■ **EXERCISE AIM**
Copy each line of the data below with the word "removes".

Stored items
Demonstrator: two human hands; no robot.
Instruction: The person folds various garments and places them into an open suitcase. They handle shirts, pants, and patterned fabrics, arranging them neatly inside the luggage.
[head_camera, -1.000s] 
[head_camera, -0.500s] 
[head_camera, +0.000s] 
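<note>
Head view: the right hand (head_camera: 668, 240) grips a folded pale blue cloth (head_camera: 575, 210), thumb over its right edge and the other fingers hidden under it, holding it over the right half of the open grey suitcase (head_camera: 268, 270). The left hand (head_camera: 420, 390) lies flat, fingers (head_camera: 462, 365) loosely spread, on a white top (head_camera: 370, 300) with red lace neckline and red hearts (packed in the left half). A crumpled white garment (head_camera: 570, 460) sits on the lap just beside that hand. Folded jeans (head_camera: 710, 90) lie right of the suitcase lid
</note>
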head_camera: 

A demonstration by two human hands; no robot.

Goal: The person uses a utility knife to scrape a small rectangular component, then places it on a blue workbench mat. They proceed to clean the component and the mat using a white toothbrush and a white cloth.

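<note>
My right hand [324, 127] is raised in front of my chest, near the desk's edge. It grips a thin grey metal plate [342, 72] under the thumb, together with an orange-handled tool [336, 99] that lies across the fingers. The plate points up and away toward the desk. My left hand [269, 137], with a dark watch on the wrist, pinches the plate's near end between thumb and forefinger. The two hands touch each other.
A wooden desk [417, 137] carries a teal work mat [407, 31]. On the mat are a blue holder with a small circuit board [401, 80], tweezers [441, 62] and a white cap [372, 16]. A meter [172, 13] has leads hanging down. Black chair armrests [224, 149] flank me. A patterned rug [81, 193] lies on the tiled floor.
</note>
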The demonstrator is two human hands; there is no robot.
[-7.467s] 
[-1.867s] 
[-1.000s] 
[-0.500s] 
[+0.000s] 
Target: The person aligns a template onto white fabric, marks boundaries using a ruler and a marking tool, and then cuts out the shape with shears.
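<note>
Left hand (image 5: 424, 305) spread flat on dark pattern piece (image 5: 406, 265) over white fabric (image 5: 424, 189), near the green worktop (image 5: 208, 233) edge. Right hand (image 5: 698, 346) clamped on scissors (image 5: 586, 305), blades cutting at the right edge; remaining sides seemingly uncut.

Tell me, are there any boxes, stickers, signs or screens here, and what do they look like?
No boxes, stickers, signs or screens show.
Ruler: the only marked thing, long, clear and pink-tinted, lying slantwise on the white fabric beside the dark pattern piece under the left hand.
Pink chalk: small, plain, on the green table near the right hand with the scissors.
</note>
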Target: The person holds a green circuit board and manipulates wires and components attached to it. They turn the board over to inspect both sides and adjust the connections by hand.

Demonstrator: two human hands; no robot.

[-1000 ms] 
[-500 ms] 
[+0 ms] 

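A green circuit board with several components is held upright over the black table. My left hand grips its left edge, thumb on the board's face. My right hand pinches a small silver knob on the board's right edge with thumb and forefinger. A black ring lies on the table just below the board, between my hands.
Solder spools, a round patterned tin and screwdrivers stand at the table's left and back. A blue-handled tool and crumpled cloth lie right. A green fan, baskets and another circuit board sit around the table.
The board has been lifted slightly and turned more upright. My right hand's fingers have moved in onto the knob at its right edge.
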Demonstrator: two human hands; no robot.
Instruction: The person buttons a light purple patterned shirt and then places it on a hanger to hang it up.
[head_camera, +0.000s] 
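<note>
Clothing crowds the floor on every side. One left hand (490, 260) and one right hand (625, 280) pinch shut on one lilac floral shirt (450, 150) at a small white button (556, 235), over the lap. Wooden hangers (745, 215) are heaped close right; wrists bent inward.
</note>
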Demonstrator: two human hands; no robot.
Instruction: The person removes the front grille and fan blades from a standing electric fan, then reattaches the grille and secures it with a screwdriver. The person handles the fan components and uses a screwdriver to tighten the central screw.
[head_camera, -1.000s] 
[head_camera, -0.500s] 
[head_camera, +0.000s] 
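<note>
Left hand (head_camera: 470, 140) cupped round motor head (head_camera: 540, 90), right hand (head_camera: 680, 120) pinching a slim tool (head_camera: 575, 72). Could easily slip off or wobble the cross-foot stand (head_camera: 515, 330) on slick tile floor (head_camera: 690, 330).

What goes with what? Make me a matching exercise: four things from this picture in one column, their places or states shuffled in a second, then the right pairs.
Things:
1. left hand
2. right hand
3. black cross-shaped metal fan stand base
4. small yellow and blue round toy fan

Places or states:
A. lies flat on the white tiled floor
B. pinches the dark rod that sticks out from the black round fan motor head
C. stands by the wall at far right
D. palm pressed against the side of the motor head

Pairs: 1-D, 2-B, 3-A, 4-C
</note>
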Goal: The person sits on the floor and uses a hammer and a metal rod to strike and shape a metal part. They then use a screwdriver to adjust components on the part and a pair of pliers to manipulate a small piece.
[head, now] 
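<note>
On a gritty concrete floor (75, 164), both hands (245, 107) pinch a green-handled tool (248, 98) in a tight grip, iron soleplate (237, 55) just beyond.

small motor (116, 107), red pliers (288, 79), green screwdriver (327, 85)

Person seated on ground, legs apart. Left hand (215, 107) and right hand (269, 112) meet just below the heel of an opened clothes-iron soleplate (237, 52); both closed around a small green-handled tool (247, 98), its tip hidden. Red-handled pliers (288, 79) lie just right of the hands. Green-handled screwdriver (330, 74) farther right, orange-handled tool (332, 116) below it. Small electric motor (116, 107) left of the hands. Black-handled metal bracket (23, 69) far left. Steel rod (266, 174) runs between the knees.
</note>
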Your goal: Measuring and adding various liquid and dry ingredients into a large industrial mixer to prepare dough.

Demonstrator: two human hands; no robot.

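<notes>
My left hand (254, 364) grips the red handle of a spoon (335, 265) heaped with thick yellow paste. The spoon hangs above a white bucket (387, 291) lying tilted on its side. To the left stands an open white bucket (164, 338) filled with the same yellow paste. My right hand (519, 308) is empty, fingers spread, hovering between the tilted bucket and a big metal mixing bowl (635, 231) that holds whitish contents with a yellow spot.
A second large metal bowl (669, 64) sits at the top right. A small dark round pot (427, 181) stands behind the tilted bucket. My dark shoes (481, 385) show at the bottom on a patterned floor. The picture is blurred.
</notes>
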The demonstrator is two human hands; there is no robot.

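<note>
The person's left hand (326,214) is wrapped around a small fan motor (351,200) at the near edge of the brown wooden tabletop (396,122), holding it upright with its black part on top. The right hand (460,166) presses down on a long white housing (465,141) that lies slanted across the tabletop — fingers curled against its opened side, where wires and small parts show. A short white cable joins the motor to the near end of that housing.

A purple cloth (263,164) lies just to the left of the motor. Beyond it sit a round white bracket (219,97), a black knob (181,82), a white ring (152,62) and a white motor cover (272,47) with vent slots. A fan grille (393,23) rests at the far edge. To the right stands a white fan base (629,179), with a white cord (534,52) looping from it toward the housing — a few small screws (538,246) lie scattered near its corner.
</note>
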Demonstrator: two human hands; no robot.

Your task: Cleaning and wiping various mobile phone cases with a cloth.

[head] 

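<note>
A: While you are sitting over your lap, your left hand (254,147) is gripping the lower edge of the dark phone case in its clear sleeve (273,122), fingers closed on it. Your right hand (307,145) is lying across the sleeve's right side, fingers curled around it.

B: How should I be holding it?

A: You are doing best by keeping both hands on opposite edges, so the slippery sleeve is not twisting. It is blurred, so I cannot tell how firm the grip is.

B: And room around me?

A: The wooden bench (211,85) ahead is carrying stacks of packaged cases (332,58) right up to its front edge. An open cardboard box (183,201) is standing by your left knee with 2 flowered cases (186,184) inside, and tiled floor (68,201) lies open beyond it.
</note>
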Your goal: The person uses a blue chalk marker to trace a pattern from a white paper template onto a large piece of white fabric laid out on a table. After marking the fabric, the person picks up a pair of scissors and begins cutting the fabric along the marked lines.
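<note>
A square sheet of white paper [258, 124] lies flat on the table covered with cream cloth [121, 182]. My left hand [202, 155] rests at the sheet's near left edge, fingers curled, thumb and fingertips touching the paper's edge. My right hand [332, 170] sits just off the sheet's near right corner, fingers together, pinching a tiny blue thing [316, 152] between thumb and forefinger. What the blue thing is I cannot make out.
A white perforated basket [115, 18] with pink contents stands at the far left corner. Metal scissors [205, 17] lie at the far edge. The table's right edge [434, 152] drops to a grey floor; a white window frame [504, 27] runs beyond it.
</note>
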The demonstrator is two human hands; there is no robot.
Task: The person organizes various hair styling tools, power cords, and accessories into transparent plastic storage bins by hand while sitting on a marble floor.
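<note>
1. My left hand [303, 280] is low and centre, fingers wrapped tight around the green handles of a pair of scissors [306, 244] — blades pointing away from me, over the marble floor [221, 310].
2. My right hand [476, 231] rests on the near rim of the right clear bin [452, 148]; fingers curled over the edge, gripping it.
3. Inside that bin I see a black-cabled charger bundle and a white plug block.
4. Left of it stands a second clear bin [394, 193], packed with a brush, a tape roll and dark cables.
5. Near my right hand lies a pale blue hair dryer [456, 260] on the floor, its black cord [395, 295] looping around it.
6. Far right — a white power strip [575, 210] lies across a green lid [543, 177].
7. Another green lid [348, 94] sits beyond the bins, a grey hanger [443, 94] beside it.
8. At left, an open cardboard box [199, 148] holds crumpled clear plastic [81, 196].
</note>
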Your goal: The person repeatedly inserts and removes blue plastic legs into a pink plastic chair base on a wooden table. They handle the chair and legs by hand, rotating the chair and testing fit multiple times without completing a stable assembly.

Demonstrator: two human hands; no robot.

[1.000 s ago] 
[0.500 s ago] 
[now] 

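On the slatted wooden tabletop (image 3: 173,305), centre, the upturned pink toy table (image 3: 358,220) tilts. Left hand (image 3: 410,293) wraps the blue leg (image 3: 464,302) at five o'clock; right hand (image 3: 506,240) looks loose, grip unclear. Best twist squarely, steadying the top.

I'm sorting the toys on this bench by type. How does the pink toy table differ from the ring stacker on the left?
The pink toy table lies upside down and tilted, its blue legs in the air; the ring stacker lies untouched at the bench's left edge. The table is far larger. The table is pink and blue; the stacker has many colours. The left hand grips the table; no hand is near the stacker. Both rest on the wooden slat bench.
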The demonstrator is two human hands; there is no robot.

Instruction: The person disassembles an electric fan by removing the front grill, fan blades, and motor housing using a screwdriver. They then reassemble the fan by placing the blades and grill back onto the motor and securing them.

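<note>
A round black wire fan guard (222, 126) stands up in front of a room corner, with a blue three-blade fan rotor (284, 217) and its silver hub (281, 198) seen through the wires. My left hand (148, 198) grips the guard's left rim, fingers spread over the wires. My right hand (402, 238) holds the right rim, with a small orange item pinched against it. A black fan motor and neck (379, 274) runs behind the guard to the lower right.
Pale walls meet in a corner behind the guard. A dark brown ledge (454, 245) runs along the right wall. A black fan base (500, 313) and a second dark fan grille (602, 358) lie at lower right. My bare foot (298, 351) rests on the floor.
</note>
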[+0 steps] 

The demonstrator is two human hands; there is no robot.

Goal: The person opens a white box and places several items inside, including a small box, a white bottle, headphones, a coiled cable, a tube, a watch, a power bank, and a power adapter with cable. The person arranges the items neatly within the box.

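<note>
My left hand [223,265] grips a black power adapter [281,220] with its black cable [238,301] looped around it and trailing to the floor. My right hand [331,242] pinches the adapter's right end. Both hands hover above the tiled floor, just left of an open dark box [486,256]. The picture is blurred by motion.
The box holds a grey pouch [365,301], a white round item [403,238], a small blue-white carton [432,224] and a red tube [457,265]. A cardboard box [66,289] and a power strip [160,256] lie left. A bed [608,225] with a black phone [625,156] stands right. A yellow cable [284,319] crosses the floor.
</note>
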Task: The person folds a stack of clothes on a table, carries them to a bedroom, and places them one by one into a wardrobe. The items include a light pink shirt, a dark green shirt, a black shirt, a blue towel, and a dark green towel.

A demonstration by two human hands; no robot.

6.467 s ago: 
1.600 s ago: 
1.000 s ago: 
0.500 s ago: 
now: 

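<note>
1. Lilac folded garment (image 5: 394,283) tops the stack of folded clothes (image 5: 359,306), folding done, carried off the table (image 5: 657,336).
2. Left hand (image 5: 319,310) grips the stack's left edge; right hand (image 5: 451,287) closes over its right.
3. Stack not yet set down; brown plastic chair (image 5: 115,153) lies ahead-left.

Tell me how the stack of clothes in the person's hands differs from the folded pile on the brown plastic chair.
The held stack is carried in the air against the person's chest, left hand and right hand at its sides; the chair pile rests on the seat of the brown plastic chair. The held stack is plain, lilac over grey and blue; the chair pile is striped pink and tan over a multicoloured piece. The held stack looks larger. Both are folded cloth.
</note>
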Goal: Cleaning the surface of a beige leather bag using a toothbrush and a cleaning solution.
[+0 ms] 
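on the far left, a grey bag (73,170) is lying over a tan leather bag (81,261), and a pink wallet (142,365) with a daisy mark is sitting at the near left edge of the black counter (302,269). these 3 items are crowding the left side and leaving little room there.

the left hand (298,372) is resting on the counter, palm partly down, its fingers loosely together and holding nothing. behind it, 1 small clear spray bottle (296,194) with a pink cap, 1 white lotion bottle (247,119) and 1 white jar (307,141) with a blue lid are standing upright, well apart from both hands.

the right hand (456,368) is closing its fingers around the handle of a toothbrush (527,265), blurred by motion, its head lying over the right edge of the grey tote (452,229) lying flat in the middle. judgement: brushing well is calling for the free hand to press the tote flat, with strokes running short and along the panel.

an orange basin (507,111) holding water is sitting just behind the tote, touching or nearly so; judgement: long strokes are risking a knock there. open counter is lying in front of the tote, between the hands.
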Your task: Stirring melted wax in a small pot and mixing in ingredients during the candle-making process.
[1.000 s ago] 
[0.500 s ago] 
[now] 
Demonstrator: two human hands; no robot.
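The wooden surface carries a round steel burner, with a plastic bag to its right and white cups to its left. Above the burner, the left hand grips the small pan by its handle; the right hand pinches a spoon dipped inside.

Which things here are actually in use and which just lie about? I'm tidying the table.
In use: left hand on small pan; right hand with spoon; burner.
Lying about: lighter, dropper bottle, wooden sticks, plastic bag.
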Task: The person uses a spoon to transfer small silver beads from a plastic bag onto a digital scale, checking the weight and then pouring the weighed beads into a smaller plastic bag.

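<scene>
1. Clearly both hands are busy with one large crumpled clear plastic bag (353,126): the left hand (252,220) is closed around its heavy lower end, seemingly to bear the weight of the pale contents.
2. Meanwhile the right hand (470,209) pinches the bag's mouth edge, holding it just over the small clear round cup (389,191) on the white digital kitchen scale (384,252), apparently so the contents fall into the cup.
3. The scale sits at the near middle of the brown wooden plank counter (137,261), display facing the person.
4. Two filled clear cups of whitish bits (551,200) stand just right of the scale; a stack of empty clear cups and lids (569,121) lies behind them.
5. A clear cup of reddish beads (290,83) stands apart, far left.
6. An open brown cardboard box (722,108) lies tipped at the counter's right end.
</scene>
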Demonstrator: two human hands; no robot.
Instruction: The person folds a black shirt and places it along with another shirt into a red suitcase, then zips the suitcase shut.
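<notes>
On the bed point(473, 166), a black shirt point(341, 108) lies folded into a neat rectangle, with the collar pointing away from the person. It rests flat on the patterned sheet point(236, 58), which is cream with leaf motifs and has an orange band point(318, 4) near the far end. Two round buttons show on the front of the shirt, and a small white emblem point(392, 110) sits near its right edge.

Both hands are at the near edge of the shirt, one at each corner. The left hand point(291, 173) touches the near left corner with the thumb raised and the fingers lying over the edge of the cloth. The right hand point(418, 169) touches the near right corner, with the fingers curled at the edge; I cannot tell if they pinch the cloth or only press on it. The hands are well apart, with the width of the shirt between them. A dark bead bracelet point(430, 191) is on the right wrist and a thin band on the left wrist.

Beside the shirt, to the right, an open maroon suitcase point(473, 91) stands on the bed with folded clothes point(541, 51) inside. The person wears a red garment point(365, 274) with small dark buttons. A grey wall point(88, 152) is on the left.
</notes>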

■ **SOLVED PROBLEM**
Instruction: The person removes the front grille and fan blades from a standing electric fan, then reattaches the grille and secures it with a screwdriver. The person handles the fan components and uses a screwdriver to tighten the central screw.
Your goal: The person repeatedly inserts and removes blue plastic legs into a pink plastic chair base on a wooden table. They handle the chair and legs by hand, rotating the chair and testing fit multiple times without completing a stable assembly.

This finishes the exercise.